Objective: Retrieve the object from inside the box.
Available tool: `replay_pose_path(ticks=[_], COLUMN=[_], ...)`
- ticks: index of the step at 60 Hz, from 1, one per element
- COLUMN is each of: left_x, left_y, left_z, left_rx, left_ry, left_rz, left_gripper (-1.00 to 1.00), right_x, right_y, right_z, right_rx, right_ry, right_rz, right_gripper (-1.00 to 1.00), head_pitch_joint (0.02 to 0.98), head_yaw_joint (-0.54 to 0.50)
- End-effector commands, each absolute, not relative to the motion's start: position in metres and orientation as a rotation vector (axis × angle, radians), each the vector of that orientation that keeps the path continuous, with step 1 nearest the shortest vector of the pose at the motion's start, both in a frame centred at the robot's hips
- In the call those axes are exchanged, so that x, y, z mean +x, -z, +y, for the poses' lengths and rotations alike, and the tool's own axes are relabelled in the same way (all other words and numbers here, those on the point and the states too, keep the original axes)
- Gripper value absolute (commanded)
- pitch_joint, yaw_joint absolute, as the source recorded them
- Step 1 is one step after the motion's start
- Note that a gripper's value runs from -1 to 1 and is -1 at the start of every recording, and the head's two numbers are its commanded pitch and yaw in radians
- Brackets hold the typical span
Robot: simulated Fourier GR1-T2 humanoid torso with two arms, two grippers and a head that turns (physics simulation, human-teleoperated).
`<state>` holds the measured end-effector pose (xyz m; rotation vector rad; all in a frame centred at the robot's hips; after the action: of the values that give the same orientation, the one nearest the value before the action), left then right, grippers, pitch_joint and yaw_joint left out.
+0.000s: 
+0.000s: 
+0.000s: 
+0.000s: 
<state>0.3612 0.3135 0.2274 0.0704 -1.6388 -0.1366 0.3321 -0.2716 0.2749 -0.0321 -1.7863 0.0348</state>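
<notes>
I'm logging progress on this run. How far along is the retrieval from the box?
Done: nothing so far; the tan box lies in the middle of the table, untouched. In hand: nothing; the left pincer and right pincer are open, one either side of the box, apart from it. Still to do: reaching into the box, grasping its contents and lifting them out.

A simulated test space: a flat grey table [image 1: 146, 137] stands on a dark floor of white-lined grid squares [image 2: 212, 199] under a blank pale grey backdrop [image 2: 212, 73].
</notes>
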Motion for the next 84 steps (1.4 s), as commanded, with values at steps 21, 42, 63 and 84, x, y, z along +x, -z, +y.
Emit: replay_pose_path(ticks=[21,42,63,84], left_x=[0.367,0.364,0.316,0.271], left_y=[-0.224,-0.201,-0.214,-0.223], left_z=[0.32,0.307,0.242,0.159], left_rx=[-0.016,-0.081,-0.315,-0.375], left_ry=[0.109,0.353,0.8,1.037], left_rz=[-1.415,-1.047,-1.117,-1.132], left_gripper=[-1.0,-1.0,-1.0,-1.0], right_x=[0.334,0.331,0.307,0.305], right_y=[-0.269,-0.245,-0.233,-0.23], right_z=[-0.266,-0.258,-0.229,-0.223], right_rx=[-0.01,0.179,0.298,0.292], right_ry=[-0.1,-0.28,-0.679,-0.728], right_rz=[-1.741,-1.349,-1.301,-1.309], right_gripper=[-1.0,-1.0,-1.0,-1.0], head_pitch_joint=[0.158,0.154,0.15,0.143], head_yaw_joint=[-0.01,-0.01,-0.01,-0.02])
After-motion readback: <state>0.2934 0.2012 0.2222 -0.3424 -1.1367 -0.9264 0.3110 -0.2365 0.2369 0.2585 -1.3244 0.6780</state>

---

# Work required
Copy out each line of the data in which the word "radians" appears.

# Solution for this task
- End-effector commands, each absolute, not relative to the motion's start: position in metres and orientation as a rotation vector (axis × angle, radians), each the vector of that orientation that keeps the path continuous, with step 1 nearest the shortest vector of the pose at the motion's start, both in a frame centred at the robot's hips
- Note that a gripper's value runs from -1 to 1 and is -1 at the start of every recording, and the head's two numbers are its commanded pitch and yaw in radians

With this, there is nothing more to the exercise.